Schedule rides in advance
M3: Uber’s Open Source, Large-scale Metrics Platform for Prometheus

August 7, 2018 / Global
Share
Facebook
Twitter
Linkedin
Envelope
To facilitate the growth of Uber’s global operations, we need to be able to quickly store and access billions of metrics on our back-end systems at any given time. As part of our robust and scalable metrics infrastructure, we built M3, a metrics platform that has been in use at Uber for several years now.
M3 reliably houses large-scale metrics over long retention time windows. To offer others in the broader community these benefits, we decided to open source the M3 platform as a remote storage backend for Prometheus, a popular monitoring and alerting solution. As its documentation states, Prometheus’ scalability and durability is limited by single nodes. The M3 platform aims to provide a turnkey, scalable, and configurable multi-tenant store for Prometheus metrics. 
As part of this effort, we recently released M3DB, the scalable storage backend for M3. M3DB is a distributed time series store and reverse index with configurable out-of-order writes. 
Additionally, we are open sourcing M3 Coordinator, a Prometheus sidecar which provides a global query and storage interface on top of M3DB clusters. The M3 Coordinator also performs downsampling, as well as ad hoc retention and aggregation of metrics using retention and rollup rules. This allows us to apply specific retention and aggregations to subsets of metrics on the fly with the rules stored in etcd, which runs embedded in the binary of an M3DB seed node.
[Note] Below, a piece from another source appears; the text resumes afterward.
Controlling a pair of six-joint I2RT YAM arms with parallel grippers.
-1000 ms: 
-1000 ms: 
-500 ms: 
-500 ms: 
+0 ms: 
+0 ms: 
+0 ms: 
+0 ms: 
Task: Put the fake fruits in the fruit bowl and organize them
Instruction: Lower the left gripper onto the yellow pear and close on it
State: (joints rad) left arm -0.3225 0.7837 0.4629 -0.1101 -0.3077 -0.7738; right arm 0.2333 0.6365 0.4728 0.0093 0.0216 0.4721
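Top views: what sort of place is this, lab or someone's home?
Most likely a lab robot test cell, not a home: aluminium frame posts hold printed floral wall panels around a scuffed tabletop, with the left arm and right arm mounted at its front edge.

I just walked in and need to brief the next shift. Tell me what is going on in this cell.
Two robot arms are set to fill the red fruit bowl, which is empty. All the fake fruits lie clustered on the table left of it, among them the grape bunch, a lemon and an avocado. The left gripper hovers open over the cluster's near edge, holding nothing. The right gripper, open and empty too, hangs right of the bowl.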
Figure 1: The M3 Coordinator sidecar is deployed alongside Prometheus near local regional M3DB clusters that are replicated across availability zones, running etcd in the same binary. 
Metrics before M3
By late 2014, all services, infrastructure, and servers at Uber emitted metrics to a Graphite stack that stored them using the Whisper file format in a sharded Carbon cluster. We used Grafana for dashboarding and Nagios for alerting, issuing Graphite threshold checks via source-controlled scripts. While this worked for a while, expanding the Carbon cluster required a manual resharding process and, due to lack of replication, any single node’s disk failure caused permanent loss of its associated metrics. In short, this solution was not able to meet our needs as the company continued to grow.  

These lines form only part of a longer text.